Stored data:

==============================

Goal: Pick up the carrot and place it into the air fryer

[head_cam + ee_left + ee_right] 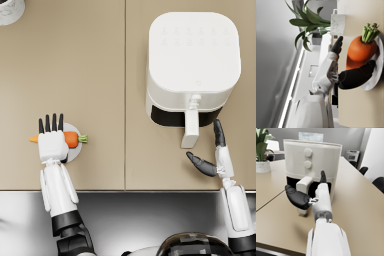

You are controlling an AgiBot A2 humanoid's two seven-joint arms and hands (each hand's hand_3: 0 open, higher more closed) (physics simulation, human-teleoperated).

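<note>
An orange carrot (pixel 72 139) with a green top lies on a small round plate (pixel 75 152) at the table's front left. My left hand (pixel 52 138) lies over the carrot's middle with straight fingers pointing away from me. In the left wrist view the thumb (pixel 358 76) rests against the side of the carrot (pixel 359 51) on the plate (pixel 373 82), and the fingers do not wrap it. The white air fryer (pixel 192 60) stands at the right, its handle (pixel 190 129) toward me. Spread and empty, my right hand (pixel 216 152) hovers just right of the handle (pixel 303 188).
A marble plant pot (pixel 9 9) stands at the far left corner, its leaves (pixel 307 21) showing in the left wrist view. The table's front edge (pixel 125 190) runs below both hands. Dark chairs (pixel 364 169) stand beyond the table's far side.
</note>
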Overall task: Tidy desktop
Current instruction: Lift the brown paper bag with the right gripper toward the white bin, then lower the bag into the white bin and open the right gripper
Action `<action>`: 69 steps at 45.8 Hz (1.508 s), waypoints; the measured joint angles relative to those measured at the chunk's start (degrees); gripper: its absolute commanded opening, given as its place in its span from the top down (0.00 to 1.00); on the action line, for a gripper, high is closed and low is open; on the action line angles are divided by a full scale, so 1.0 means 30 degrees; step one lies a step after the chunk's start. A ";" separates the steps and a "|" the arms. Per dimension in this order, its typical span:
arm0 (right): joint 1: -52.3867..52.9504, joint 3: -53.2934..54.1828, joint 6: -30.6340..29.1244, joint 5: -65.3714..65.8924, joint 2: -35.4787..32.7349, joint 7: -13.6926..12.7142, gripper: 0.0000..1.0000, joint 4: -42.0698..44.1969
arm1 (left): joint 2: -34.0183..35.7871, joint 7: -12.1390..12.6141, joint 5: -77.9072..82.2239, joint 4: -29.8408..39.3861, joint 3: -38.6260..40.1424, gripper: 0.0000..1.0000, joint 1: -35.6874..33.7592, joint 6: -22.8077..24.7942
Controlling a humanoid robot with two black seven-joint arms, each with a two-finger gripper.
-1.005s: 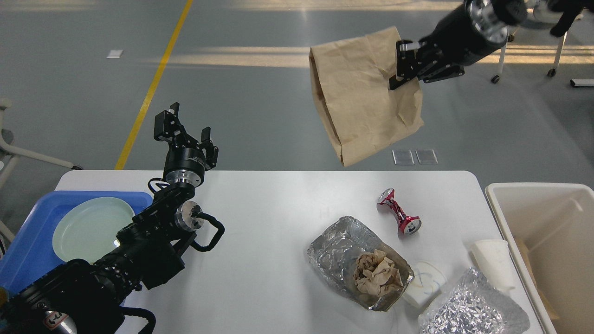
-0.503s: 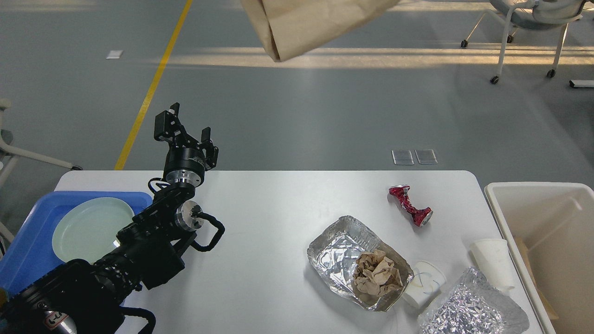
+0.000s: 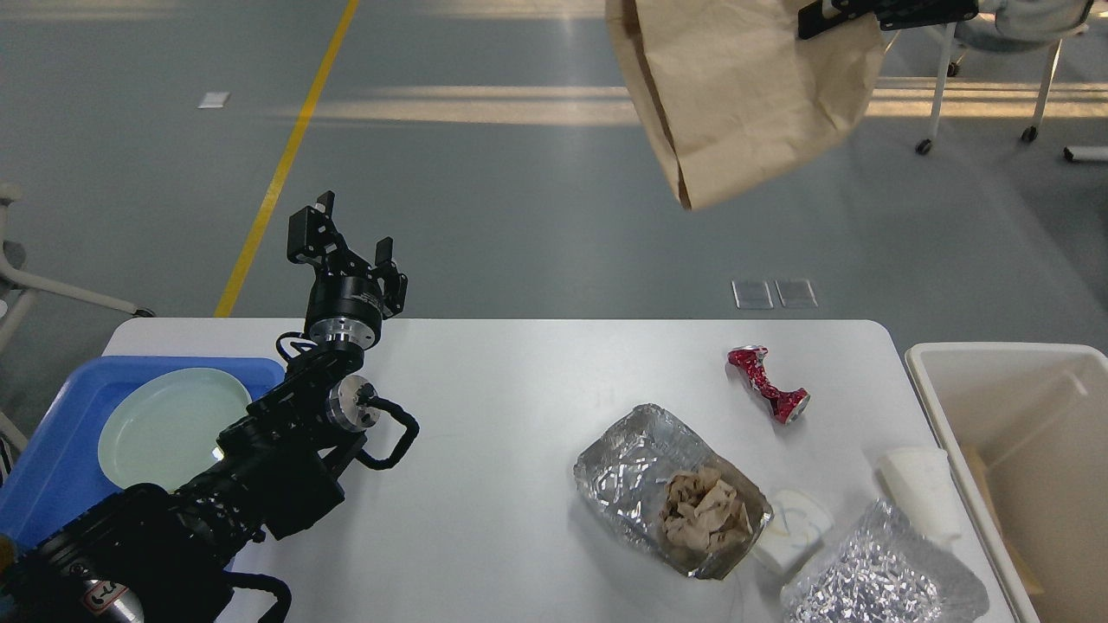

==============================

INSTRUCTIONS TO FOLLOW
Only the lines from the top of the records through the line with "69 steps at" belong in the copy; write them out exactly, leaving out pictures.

ANSWER BELOW
Goal: Pick up the carrot and place it into the air fryer

[head_cam + ee_left + ee_right] 

You are controlling an AgiBot A2 humanoid's two seven-joint arms and hands (each hand's hand_3: 0 open, higher more closed) (physics simulation, human-teleoperated).

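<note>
An orange carrot (pixel 72 139) with a green top lies on a small round plate (pixel 75 152) at the table's front left. My left hand (pixel 52 138) lies over the carrot's middle with straight fingers pointing away from me. In the left wrist view the thumb (pixel 358 76) rests against the side of the carrot (pixel 359 51) on the plate (pixel 373 82), and the fingers do not wrap it. The white air fryer (pixel 192 60) stands at the right, its handle (pixel 190 129) toward me. Spread and empty, my right hand (pixel 216 152) hovers just right of the handle (pixel 303 188).
A marble plant pot (pixel 9 9) stands at the far left corner, its leaves (pixel 307 21) showing in the left wrist view. The table's front edge (pixel 125 190) runs below both hands. Dark chairs (pixel 364 169) stand beyond the table's far side.
</note>
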Overall task: Tidy desktop
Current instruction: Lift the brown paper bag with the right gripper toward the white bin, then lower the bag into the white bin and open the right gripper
Action `<action>`: 69 steps at 45.8 Hz (1.508 s), waypoints; the measured joint angles relative to those measured at the chunk's start (degrees); gripper: its absolute commanded opening, given as its place in its span from the top down (0.00 to 1.00); on the action line, for a gripper, high is closed and low is open; on the action line angles are divided by a full scale, so 1.0 means 30 degrees; step one lies a step after the chunk's start. A ";" separates the steps and a "|" the arms. Per dimension in this order, its typical span:

That is the complete output.